## Directions
Across the whole listing, filter for the string "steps" and copy every line that has it.

Start of Block

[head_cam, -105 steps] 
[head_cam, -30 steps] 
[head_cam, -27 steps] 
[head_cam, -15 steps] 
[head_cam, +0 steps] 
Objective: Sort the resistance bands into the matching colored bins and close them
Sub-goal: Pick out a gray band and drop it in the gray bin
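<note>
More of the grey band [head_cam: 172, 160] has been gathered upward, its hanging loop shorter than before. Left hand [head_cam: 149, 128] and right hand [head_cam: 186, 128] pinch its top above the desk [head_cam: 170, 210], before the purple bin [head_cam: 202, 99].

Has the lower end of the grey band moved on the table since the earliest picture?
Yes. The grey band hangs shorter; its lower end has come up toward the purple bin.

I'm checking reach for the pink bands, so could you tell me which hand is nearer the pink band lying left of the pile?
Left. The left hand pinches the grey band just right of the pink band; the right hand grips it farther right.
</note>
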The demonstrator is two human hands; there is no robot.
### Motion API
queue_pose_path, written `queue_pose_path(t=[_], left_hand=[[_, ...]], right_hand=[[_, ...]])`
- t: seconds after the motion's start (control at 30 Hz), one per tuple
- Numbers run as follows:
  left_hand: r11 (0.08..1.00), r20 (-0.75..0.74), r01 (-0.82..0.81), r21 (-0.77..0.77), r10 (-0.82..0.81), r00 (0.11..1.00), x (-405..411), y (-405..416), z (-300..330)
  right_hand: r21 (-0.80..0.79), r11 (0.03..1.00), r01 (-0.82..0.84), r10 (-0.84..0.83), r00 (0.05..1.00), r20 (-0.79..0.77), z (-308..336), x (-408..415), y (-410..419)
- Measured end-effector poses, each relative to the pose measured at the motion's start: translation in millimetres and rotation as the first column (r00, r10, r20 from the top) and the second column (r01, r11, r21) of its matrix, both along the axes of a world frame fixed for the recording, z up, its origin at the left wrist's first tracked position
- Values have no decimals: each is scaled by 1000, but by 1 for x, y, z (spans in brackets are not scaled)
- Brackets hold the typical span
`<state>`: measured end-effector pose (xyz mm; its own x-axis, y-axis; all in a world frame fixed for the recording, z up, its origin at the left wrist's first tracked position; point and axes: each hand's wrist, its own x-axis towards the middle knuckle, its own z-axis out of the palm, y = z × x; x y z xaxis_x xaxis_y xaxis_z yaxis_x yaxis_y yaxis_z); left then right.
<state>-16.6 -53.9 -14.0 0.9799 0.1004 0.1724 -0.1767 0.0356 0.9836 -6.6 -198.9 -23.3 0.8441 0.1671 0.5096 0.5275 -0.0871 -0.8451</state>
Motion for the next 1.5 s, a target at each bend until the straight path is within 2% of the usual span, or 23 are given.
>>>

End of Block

## Exercise result
[head_cam, -105 steps] 
[head_cam, -30 steps] 
[head_cam, -27 steps] 
[head_cam, -15 steps] 
[head_cam, +0 steps] 

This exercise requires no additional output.